On May 8th, ALYN Hospital's PARC: The Helmsley Pediatric and Adolescent Rehabilitation Research Center hosted a webinar titled "Children and Families as Partners in Clinical Care and Rehabilitation Research: Advocacy, Agency, Impediment" as part of PARC's monthly webinar series.
The webinar, moderated by Dr. Naomi Gefen, explored crucial themes about the role of families and patients in rehabilitation and healthcare decision-making, with discussions such as:
1. Transition from "Family-Centered" to "Family-Led" Rehabilitation:
Dr. Maurit Beeri, Director General of ALYN Hospital, introduced the idea of shifting from "family-centered" to "family-led" rehabilitation. This concept encourages giving families more control and a definitive leadership role in the rehabilitation process of their members, particularly children. This shift aims to empower families, recognizing their intimate knowledge of the patient’s needs and their unique perspective, which is often underutilized in traditional rehabilitation models.
2. Empowering Voices in Clinical Care:
Various speakers, including Tali Kaplan and Dr. Naomi Gefen, highlighted the importance of involving children and their families not just as participants but as active decision-makers in clinical care and research. They discussed the use of participatory design in developing tools and strategies that enhance the functionality of individuals with conditions like Duchenne muscular dystrophy. The emphasis was on creating partnerships with patients and families to ensure that the interventions are more tailored and effective.
3. Advocacy and Inclusive Studies:
The discussion also covered the significance of advocacy in clinical settings and research. Dr. Lori Rosenberg and James Haftel shared insights from an inclusive study aimed at transitioning adults with severe cerebral palsy from assisted to independent living. Such studies show the potential of inclusive research designs that not only address the needs but also harness the insights of those directly affected by these conditions.
4. Incorporating Pediatric and Caregiver Voices in Healthcare Decisions:
Dr. Leanne West spoke about the vital role of pediatric patients and caregivers in healthcare, clinical trials, and research. She emphasized that listening to these voices can lead to more effective healthcare solutions and innovations.

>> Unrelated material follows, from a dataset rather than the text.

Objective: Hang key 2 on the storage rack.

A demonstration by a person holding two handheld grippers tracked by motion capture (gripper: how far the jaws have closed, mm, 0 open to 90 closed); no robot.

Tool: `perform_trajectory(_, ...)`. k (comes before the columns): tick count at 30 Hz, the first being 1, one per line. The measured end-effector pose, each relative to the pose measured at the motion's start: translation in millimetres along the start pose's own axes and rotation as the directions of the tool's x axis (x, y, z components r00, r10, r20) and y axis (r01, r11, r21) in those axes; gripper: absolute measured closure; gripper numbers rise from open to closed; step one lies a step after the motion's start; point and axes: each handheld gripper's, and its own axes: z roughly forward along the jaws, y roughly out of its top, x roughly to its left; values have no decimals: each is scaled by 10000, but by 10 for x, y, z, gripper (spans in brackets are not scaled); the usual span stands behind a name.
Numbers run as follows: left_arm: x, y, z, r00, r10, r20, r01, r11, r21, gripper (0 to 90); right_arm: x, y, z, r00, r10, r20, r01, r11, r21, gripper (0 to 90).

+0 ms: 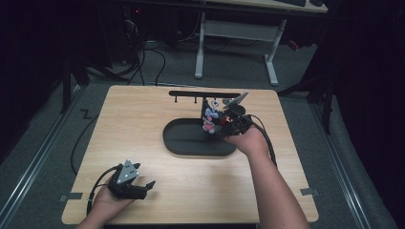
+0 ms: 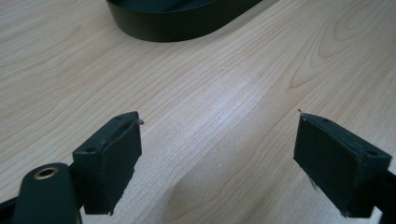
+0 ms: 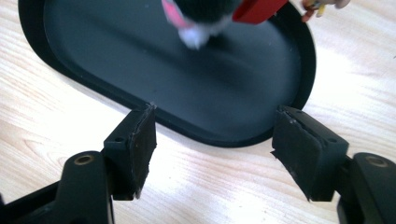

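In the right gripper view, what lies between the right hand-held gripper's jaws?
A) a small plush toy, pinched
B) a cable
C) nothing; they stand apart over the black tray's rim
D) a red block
C: the right hand-held gripper has its jaws apart with nothing between them, framing the rim of the black oval tray; the plush toy sits farther off.

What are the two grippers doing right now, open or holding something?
Left gripper: open, empty, over bare table.
Right gripper: open, empty, at the black tray's rim.

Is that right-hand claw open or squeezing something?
Open. The right gripper has its jaws apart, with nothing between them but table and the black tray's rim.
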Motion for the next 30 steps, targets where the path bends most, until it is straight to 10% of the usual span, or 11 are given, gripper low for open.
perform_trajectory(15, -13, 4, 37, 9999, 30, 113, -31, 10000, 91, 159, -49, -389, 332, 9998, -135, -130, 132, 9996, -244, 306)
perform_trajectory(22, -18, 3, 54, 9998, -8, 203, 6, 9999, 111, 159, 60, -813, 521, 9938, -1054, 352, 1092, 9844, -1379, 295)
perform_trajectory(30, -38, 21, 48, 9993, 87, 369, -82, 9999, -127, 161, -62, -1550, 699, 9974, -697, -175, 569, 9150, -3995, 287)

This approach not only improves the relevance and acceptability of clinical interventions but also enhances ethical dimensions by respecting the views and experiences of those involved.

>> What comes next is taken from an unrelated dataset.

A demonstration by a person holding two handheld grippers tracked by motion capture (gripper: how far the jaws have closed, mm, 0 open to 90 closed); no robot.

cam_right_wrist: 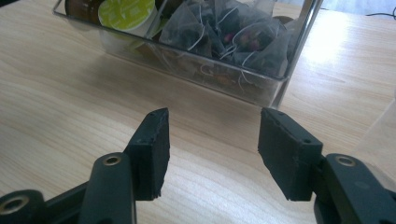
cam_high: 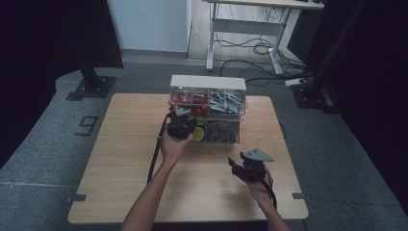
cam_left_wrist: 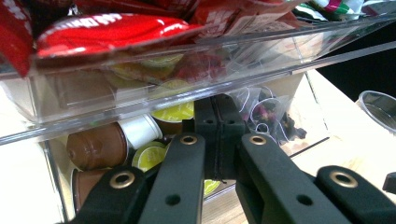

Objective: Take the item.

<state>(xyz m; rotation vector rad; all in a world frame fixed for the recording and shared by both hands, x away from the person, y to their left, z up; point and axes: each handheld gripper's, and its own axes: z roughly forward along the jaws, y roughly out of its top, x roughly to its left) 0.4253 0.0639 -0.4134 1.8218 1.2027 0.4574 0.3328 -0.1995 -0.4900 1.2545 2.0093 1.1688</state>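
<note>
A clear two-tier organizer [cam_high: 208, 109] stands at the table's far middle. Its upper tier holds red packets [cam_left_wrist: 107, 30] and grey sachets [cam_high: 226, 101]. Below, the left compartment holds brown coffee capsules [cam_left_wrist: 95, 147], some with lime-green lids [cam_left_wrist: 175, 112], and the right one holds pyramid tea bags [cam_right_wrist: 233, 37]. My left gripper [cam_high: 184, 126] is at the capsule compartment, under the upper tier's front edge; its jaws [cam_left_wrist: 218, 122] are pressed shut, and I see nothing between them. My right gripper [cam_high: 234, 166] hovers over bare wood at the front right, open and empty [cam_right_wrist: 212, 149], facing the tea-bag compartment's clear wall [cam_right_wrist: 187, 70].
The wooden table [cam_high: 125, 168] sits on grey floor. A clear cup rim [cam_left_wrist: 379, 108] shows to the right of the organizer in the left gripper view. A black cable [cam_high: 155, 154] trails from the left gripper. A desk frame [cam_high: 245, 29] and loose cables stand behind.
</note>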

5. General Discussion and Future Directions:
In the concluding session moderated by Dr. Naomi Gefen, there was a consensus on the need for more systemic changes in how healthcare providers and researchers engage with families and pediatric patients. The discussion pointed towards a future where healthcare is more collaborative, and where patients and families are not just at the center, but in the lead of healthcare planning and decision-making.
Overall, the webinar underscored the importance of shifting towards more inclusive and participatory models in health care and rehabilitation, emphasizing that such changes are necessary for creating more personalized and effective healthcare systems.